English 中文(简体)
How can I batch a tensorflow dataset without loading all the data into memory simultaneously?
原标题:

I am developing a Speech Recognition Model using TensorFlow, and I have a directory structure for my dataset. Within the ./dataset directory, I have subdirectories for validation, training, and testing (dev-clean, test-clean, train-clean-100). Each of these subdirectories contains several directories with a unique ID. Inside each of these directories, there are two files: audio.wav and text.txt.

I want to perform preprocessing on the audio and text data on the fly while loading the dataset.

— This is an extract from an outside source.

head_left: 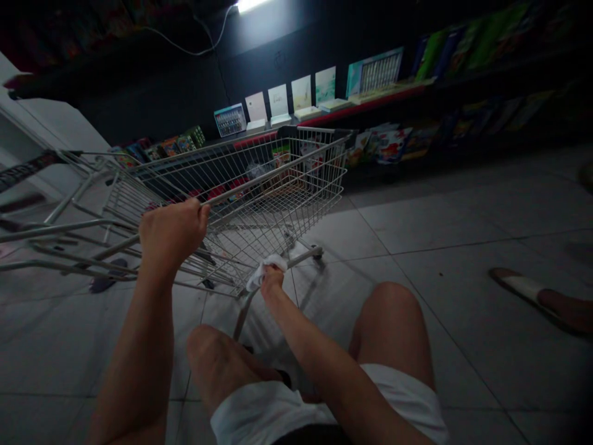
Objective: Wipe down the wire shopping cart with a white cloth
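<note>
While the person sits low with bare knees apart and white shorts point(250, 411) showing, the left hand point(173, 228) is closed in a fist around the upper rail of a silver-grey wire shopping cart point(252, 183). Below it and further right, the right hand point(272, 279) is curled closed on a bunched white cloth point(256, 279), which sits at the lower edge of the cart's basket, by the metal base frame. I cannot make out each finger there. Just beyond the right hand, a small dark caster wheel point(317, 252) stands on the pale grey tiled floor point(370, 228). Past both hands, a long dark shelf with a red edge point(380, 94) carries upright pale-covered books point(302, 93). Colourful packets show through the wire; whether they lie inside or behind, I cannot tell. Well to the right of the hands, another person's foot wears a cream flat shoe point(514, 287).
</note>
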Tool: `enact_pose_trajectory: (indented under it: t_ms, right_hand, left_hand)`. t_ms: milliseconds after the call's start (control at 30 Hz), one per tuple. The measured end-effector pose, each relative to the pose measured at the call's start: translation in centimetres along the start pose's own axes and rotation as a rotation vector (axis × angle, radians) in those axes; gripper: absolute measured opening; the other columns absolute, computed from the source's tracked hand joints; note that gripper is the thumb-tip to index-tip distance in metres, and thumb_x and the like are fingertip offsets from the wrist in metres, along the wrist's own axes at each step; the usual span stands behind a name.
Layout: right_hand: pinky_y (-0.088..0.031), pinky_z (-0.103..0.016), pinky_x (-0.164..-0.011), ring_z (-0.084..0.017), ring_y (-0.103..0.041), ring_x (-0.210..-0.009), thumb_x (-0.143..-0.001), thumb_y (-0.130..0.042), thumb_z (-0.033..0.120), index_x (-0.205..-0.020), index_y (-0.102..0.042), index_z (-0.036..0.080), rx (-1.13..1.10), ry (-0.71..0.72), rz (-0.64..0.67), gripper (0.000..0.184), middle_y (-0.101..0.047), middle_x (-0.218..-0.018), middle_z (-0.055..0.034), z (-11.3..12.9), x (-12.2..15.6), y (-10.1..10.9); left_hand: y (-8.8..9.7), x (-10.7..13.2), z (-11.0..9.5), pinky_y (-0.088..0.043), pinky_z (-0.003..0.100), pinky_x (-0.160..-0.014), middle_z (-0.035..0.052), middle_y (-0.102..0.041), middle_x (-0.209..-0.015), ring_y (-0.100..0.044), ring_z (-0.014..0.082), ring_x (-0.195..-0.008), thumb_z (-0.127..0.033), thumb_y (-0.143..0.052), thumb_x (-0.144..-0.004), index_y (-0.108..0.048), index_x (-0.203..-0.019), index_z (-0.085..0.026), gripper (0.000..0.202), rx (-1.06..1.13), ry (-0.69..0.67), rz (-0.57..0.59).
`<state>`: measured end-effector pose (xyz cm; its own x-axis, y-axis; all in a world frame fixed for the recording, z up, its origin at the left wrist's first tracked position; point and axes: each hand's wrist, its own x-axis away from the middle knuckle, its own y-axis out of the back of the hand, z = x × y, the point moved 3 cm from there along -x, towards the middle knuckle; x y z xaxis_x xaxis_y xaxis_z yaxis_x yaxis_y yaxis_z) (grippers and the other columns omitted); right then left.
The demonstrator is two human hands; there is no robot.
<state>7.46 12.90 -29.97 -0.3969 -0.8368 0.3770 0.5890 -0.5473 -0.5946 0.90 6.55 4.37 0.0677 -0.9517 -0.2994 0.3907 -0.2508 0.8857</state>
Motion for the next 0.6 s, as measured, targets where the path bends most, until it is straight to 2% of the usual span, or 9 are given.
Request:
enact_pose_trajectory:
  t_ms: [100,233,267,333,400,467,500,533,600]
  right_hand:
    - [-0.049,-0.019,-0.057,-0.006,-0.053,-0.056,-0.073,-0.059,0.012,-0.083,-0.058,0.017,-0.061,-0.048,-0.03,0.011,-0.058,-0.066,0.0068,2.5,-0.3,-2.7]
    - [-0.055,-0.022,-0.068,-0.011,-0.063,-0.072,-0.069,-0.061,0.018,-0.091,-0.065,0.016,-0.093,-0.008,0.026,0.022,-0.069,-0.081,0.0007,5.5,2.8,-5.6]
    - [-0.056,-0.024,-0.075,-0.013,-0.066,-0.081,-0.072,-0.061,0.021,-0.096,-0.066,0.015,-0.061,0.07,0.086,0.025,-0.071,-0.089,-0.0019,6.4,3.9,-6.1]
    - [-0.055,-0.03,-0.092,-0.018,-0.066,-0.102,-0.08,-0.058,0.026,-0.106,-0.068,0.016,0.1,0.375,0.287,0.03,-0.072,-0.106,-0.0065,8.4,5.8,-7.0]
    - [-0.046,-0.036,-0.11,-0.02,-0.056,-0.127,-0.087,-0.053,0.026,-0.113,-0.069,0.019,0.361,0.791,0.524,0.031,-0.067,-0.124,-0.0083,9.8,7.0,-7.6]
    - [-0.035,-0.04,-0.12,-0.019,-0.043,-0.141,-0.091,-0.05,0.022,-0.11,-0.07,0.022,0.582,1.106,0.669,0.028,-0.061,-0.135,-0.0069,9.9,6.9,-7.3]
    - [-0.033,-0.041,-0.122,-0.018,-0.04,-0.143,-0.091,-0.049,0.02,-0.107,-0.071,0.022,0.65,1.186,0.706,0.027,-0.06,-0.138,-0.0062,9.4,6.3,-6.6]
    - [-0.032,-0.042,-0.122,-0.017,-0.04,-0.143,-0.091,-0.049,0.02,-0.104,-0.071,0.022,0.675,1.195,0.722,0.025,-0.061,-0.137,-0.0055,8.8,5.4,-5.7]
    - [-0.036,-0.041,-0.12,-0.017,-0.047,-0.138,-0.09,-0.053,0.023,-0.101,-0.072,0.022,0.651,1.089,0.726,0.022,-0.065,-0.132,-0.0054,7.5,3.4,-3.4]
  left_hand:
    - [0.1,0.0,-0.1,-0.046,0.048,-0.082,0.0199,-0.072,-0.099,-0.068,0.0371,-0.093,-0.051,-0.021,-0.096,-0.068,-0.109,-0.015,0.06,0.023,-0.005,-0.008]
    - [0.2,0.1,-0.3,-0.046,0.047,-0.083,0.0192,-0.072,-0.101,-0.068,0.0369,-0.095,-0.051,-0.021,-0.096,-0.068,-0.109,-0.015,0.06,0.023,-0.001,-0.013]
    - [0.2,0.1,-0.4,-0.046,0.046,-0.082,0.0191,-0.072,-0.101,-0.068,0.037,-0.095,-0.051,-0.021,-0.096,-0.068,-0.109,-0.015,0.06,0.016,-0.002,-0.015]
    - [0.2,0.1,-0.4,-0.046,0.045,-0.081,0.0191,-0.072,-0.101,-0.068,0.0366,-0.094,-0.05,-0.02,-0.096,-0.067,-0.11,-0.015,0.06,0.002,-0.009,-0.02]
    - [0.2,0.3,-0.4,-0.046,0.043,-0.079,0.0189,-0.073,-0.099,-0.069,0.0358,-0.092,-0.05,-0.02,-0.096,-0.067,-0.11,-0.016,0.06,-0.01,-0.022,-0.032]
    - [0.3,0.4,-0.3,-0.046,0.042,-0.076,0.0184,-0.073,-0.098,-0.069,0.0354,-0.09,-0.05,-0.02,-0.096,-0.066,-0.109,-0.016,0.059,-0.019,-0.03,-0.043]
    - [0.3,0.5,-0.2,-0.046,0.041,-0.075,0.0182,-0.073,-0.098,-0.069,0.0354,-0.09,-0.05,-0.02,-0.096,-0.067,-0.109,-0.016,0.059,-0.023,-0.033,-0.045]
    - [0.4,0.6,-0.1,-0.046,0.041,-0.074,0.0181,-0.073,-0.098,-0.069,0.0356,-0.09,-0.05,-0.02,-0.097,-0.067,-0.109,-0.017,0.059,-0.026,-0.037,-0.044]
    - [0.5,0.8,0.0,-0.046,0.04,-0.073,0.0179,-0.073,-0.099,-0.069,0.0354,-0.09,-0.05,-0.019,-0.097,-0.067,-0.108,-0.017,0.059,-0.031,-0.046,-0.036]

Here is my current dataset loading function:

def build_dataset(self, path: str = "./dataset/train-clean-100") -> Any:
    audio_files = []
    text_files = []
    for root, dirs, files in os.walk(path):
        for file in files:
            if file == "audio.wav":
                audio_files.append(os.path.join(root, file))
            elif file == "text.txt":
                text_files.append(os.path.join(root, file))
    audio_dataset = tf.data.Dataset.from_tensor_slices(audio_files)
    audio_dataset = audio_dataset.map(
        self.preprocess_audio, num_parallel_calls=tf.data.experimental.AUTOTUNE)

    text_dataset = tf.data.Dataset.from_tensor_slices(text_files)
    text_dataset = text_dataset.map(
        self.preprocess_text, num_parallel_calls=tf.data.experimental.AUTOTUNE)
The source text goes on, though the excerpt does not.